• _How to complete this task_
Restate verbatim the span of lines below between the line with "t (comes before" and the line with "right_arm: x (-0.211", including those two lines, and only that span.

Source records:
----

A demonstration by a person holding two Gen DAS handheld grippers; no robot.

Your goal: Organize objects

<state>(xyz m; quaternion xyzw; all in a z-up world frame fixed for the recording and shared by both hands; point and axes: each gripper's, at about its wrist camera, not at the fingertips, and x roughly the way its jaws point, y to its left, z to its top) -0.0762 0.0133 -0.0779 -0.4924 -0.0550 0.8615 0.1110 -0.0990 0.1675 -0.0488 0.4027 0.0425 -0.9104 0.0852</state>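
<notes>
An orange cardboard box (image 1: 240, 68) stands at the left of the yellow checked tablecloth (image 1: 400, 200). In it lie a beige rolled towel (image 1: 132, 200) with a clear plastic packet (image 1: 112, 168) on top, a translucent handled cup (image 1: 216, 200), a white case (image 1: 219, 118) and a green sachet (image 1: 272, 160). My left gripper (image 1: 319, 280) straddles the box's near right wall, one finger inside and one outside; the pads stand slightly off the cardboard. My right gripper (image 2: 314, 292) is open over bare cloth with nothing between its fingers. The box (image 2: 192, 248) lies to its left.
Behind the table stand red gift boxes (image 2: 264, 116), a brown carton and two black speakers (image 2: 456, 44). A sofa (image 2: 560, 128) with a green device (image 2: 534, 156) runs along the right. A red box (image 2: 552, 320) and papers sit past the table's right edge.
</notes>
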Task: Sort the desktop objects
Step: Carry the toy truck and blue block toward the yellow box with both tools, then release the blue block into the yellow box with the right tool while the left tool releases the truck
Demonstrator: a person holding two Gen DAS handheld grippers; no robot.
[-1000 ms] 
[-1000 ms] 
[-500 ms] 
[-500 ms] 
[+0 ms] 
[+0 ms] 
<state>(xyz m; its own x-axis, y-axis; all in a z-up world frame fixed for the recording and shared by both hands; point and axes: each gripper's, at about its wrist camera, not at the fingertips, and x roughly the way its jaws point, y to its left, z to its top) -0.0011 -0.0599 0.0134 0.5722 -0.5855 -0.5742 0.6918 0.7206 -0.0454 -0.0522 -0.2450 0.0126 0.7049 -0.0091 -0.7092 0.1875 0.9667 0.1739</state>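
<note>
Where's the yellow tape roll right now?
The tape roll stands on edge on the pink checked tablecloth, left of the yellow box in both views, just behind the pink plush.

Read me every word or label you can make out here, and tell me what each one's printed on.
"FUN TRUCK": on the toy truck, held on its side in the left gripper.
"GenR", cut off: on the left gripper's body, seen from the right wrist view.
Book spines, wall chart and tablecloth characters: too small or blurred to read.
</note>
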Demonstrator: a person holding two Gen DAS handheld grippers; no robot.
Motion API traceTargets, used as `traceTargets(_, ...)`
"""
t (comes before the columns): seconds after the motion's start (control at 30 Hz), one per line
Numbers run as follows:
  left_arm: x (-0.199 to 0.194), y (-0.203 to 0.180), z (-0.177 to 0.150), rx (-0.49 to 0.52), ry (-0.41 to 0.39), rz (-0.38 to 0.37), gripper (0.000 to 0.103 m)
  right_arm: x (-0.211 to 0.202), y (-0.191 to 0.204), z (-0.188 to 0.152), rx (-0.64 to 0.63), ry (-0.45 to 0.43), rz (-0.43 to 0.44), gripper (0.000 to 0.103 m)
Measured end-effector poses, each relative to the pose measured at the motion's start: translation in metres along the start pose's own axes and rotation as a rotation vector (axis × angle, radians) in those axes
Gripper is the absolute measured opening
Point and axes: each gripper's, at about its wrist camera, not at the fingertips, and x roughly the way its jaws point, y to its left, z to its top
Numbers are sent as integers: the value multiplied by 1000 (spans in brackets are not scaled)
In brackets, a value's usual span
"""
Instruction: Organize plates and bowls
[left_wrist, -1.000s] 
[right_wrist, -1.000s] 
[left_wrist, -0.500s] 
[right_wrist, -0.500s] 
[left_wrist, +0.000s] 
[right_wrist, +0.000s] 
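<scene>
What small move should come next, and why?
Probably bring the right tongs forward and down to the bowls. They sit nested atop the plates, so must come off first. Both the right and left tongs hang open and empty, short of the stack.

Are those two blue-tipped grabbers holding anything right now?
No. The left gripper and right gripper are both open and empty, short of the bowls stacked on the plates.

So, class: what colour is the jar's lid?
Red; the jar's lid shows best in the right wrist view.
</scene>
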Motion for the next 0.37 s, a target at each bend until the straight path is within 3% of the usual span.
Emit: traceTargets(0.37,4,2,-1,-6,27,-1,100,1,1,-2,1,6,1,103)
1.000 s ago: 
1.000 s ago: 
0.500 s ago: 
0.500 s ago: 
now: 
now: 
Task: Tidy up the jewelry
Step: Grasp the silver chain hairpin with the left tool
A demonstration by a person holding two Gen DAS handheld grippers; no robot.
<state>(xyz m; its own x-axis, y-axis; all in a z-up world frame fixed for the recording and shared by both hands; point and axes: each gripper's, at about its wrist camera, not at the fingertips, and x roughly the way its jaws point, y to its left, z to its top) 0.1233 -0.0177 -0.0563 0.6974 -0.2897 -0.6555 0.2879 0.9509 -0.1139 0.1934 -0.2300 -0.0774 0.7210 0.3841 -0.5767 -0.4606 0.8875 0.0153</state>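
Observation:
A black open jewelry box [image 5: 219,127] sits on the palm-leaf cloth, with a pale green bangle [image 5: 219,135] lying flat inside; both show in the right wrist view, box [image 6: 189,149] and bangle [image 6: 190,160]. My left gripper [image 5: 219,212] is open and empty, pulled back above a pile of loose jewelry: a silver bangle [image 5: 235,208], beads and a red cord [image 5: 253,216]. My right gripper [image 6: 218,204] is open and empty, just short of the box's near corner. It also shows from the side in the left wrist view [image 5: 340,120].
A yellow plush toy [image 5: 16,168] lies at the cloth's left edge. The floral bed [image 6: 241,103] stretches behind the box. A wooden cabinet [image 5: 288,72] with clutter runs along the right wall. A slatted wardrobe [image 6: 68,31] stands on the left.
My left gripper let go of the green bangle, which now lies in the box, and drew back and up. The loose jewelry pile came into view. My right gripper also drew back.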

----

• _Exercise solution_
t (comes before the columns): seconds after the motion's start (control at 30 Hz), one per line
Numbers run as follows:
  left_arm: x (-0.199 to 0.194), y (-0.203 to 0.180), z (-0.177 to 0.150), rx (-0.49 to 0.52), ry (-0.41 to 0.39), rz (-0.38 to 0.37), gripper (0.000 to 0.103 m)
  right_arm: x (-0.211 to 0.202), y (-0.191 to 0.204), z (-0.188 to 0.152), rx (-0.64 to 0.63), ry (-0.45 to 0.43), rz (-0.43 to 0.44), gripper (0.000 to 0.103 m)

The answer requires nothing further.